Task description – Only the pictures are dropped. Restate each line below word for word.

Exercise data –
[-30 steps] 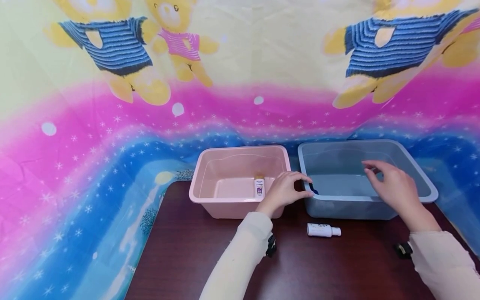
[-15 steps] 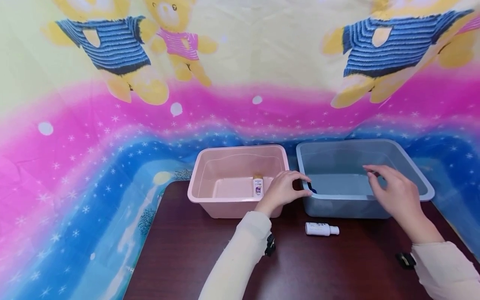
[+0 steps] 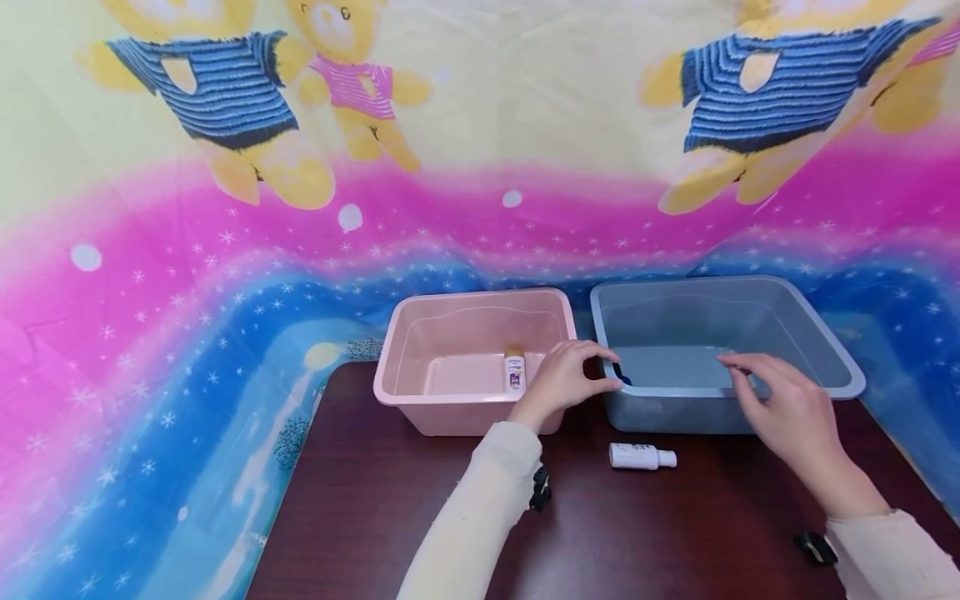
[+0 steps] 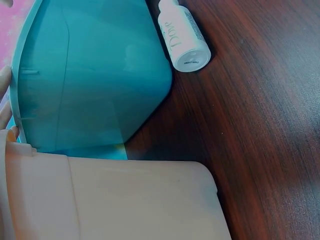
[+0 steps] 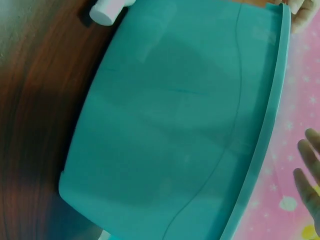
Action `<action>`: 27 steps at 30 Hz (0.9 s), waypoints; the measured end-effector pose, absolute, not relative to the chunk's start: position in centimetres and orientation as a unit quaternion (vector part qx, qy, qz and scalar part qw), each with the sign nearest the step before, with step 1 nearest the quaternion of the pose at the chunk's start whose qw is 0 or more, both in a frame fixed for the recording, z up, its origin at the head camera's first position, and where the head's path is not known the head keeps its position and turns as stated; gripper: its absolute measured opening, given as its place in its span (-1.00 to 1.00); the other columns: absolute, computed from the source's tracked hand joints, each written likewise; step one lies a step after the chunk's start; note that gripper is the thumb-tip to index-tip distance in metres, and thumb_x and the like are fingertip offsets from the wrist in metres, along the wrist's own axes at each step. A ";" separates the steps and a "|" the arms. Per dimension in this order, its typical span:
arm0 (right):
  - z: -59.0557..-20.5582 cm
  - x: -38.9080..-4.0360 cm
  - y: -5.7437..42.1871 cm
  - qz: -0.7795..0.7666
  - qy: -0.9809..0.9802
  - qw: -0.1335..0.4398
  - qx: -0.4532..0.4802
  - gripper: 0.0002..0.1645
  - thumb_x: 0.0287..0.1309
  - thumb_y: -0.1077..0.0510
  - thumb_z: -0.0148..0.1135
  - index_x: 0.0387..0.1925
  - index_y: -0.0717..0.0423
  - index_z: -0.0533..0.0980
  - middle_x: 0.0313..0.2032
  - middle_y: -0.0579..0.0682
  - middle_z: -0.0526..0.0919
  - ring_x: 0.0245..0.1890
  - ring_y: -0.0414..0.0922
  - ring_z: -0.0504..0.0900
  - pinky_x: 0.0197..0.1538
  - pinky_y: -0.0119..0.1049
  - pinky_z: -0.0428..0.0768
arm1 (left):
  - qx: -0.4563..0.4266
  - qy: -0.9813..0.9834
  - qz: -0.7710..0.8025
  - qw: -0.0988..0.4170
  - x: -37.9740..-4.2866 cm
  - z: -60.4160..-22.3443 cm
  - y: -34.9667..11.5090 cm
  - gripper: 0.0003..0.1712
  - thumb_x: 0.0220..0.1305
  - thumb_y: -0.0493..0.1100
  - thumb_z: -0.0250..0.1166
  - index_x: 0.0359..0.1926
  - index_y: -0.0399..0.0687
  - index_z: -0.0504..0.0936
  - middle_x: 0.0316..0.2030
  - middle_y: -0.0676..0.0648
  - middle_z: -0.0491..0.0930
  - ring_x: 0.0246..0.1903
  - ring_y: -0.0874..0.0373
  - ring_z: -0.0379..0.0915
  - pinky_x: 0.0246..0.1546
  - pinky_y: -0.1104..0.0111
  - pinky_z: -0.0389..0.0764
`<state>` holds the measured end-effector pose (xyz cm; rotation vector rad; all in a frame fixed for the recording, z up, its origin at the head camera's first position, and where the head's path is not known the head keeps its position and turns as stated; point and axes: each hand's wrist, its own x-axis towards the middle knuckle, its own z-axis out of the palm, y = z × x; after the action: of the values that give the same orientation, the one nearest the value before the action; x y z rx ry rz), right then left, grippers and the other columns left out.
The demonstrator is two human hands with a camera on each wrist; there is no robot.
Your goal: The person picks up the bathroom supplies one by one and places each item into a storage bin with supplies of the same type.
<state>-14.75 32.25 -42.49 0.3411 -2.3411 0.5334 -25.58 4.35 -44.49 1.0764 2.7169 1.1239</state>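
My left hand [image 3: 564, 377] is at the left front corner of the blue-grey bin [image 3: 678, 412], between it and the pink bin [image 3: 450, 417]. Its thumb and fingers are curved and apart, tips right at the rim. A small dark thing [image 3: 621, 374] shows by those tips; what it is stays unclear. My right hand [image 3: 791, 408] hovers over the blue-grey bin's front rim, fingers loosely bent, nothing between them. Its fingers [image 5: 309, 155] show spread in the right wrist view. A white bottle [image 3: 642, 456], marked "Dove" in the left wrist view, lies on its side before the blue-grey bin.
Inside the pink bin lies another white bottle [image 3: 515, 372] with a gold cap and purple label. Both bins stand side by side at the back of the dark wooden table [image 3: 360, 517]. Behind them hangs a bear-printed cloth [image 3: 480, 217].
My right hand has come slightly lower and nearer to me over the front of the blue-grey bin. My left hand stays at the same corner. The whole head view has shifted a little.
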 end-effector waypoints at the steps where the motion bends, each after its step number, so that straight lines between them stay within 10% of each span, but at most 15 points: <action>1: -42.6 -14.6 32.2 0.207 -0.902 0.354 0.136 -0.62 0.06 0.37 0.35 -0.04 0.12 0.68 -0.14 0.14 0.71 -0.29 0.02 0.62 -0.64 -0.45 0.30 | 0.343 0.868 0.359 0.006 -25.6 -44.5 4.4 -0.61 0.19 0.16 0.41 0.05 0.29 0.70 0.01 0.28 0.61 0.08 0.36 0.40 0.26 0.36 0.33; 19: -44.9 -12.5 30.0 0.241 -0.882 0.372 0.161 -0.73 0.17 0.29 0.28 -0.09 0.05 0.71 -0.19 0.06 0.73 -0.12 -0.19 0.61 0.10 -0.77 0.20 | 0.333 0.872 0.359 0.009 -25.4 -44.5 4.4 -0.60 0.19 0.19 0.40 0.05 0.34 0.69 0.06 0.27 0.59 0.12 0.33 0.38 0.26 0.33 0.35; 27: -46.2 -11.8 29.5 0.227 -0.900 0.341 0.147 -0.62 -0.04 0.36 0.42 -0.11 0.06 0.70 -0.19 0.01 0.73 -0.16 -0.07 0.63 -0.19 -0.43 0.50 | 0.330 0.871 0.363 0.010 -25.3 -44.5 4.4 -0.60 0.19 0.19 0.40 0.06 0.35 0.68 0.06 0.27 0.58 0.12 0.33 0.37 0.25 0.32 0.36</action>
<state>-11.83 29.46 -46.24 0.3817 -2.3413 0.5911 -25.33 4.36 -44.54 1.0316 2.7199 1.1322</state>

Exercise result –
[-30 steps] 
[-15 steps] 
[+0 steps] 
[+0 steps] 
[+0 steps] 
Action `<action>`: 27 steps at 30 Hz (0.9 s), waypoints; the measured end-effector pose, absolute, not relative to the chunk's start: position in centimetres and orientation as a unit quaternion (vector part qx, qy, qz and scalar part qw), each with the sign nearest the step before, with step 1 nearest the quaternion of the pose at the chunk's start whose qw is 0 or more, both in a frame fixed for the recording, z up, its origin at the head camera's first position, and where the head's path is not known the head keeps its position and turns as stated; gripper: its absolute measured opening, given as its place in its span (-1.00 to 1.00); the other columns: absolute, computed from the source's tracked hand joints, each written likewise; step one lies a step after the chunk's start; note that gripper is the thumb-tip to index-tip distance in metres, and thumb_x and the like are fingertip offsets from the wrist in metres, along the wrist's own axes at each step. A ";" separates the steps and a "|" the arms. Per dimension in this order, its typical span:
arm0 (right):
  - z: -59.0557..-20.5582 cm
  - x: -38.9080..-4.0360 cm
  - y: -5.7437..42.1871 cm
  - qz: -0.7795..0.7666
  - qy: -0.9809..0.9802
  - qw: -0.1335..0.4398
  - qx: -0.4532..0.4802
  - gripper: 0.0002..0.1645
  - thumb_x: 0.0287..0.1309
  - thumb_y: -0.1077..0.0510
  - thumb_z: -0.0148..0.1135
  - index_x: 0.0387..0.1925
  - index_y: -0.0717..0.0423
  - index_z: -0.0533..0.0980
  - middle_x: 0.0313..0.2032
  - middle_y: -0.0579..0.0682
  - middle_z: -0.0526..0.0919
  - ring_x: 0.0245..0.1890
  - ring_y: -0.0414..0.0922
  - ring_z: -0.0504..0.0900
  - pinky_x: 0.0197..0.1538
  - pinky_y: -0.0119..0.1049
  - pinky_z: -0.0428..0.0768
arm1 (left):
  - qx: -0.4563..0.4266
  - qy: -0.9813..0.9834
  - qz: -0.7710..0.8025
  - qw: -0.0988..0.4170
  - x: -37.9740..-4.2866 cm
  - z: -60.4160..-22.3443 cm
  - y: -34.9667..11.5090 cm
  - gripper: 0.0003..0.1712
  - thumb_x: 0.0220..0.1305
  - thumb_y: -0.0493..0.1100
  - thumb_z: -0.0250..0.1166
  - index_x: 0.0359..0.1926
  - index_y: -0.0399..0.0687
  - index_z: -0.0504..0.0936
  - middle_x: 0.0316..0.2030
  - middle_y: -0.0676..0.0648
  - middle_z: -0.0491..0.0930
  - ring_x: 0.0246..0.1903
  - ring_y: -0.0874..0.0373
  - ring_z: -0.0379..0.0915
  - pinky_x: 0.0246..0.1546
  - pinky_y: -0.1104..0.0111
  - pinky_z: -0.0389..0.0764
`<state>` holds the measured end-effector pose (xyz cm; rotation vector rad; all in a frame fixed for the recording, z up, its origin at the head camera's first position, and where the head's path is not known the head keeps its position and turns as stated; point and axes: each hand's wrist, its own x-axis towards the middle knuckle, its own z-axis out of the palm, y = z × x; after the action: of the values that give the same orientation, the one nearest the value before the action; x y z rx ry rz), right then left, grippers and the other columns left out.
The demonstrator is two human hands with a camera on each wrist; there is no robot.
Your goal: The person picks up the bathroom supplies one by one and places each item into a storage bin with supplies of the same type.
<state>-14.75 32.25 -42.49 0.3411 -2.3411 0.5334 -25.58 4.35 -44.49 1.0764 2.7169 1.1239</state>
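My left hand [image 3: 564, 377] is at the left front corner of the blue-grey bin [image 3: 678, 412], between it and the pink bin [image 3: 450, 417]. Its thumb and fingers are curved and apart, tips right at the rim. A small dark thing [image 3: 621, 374] shows by those tips; what it is stays unclear. My right hand [image 3: 791, 408] hovers over the blue-grey bin's front rim, fingers loosely bent, nothing between them. Its fingers [image 5: 309, 155] show spread in the right wrist view. A white bottle [image 3: 642, 456], marked "Dove" in the left wrist view, lies on its side before the blue-grey bin.
Inside the pink bin lies another white bottle [image 3: 515, 372] with a gold cap and purple label. Both bins stand side by side at the back of the dark wooden table [image 3: 360, 517]. Behind them hangs a bear-printed cloth [image 3: 480, 217].
My right hand has come slightly lower and nearer to me over the front of the blue-grey bin. My left hand stays at the same corner. The whole head view has shifted a little.
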 end-effector waypoints at the steps where the motion bends, each after its step number, so that straight lines between them stay within 10% of each span, but at most 15 points: <action>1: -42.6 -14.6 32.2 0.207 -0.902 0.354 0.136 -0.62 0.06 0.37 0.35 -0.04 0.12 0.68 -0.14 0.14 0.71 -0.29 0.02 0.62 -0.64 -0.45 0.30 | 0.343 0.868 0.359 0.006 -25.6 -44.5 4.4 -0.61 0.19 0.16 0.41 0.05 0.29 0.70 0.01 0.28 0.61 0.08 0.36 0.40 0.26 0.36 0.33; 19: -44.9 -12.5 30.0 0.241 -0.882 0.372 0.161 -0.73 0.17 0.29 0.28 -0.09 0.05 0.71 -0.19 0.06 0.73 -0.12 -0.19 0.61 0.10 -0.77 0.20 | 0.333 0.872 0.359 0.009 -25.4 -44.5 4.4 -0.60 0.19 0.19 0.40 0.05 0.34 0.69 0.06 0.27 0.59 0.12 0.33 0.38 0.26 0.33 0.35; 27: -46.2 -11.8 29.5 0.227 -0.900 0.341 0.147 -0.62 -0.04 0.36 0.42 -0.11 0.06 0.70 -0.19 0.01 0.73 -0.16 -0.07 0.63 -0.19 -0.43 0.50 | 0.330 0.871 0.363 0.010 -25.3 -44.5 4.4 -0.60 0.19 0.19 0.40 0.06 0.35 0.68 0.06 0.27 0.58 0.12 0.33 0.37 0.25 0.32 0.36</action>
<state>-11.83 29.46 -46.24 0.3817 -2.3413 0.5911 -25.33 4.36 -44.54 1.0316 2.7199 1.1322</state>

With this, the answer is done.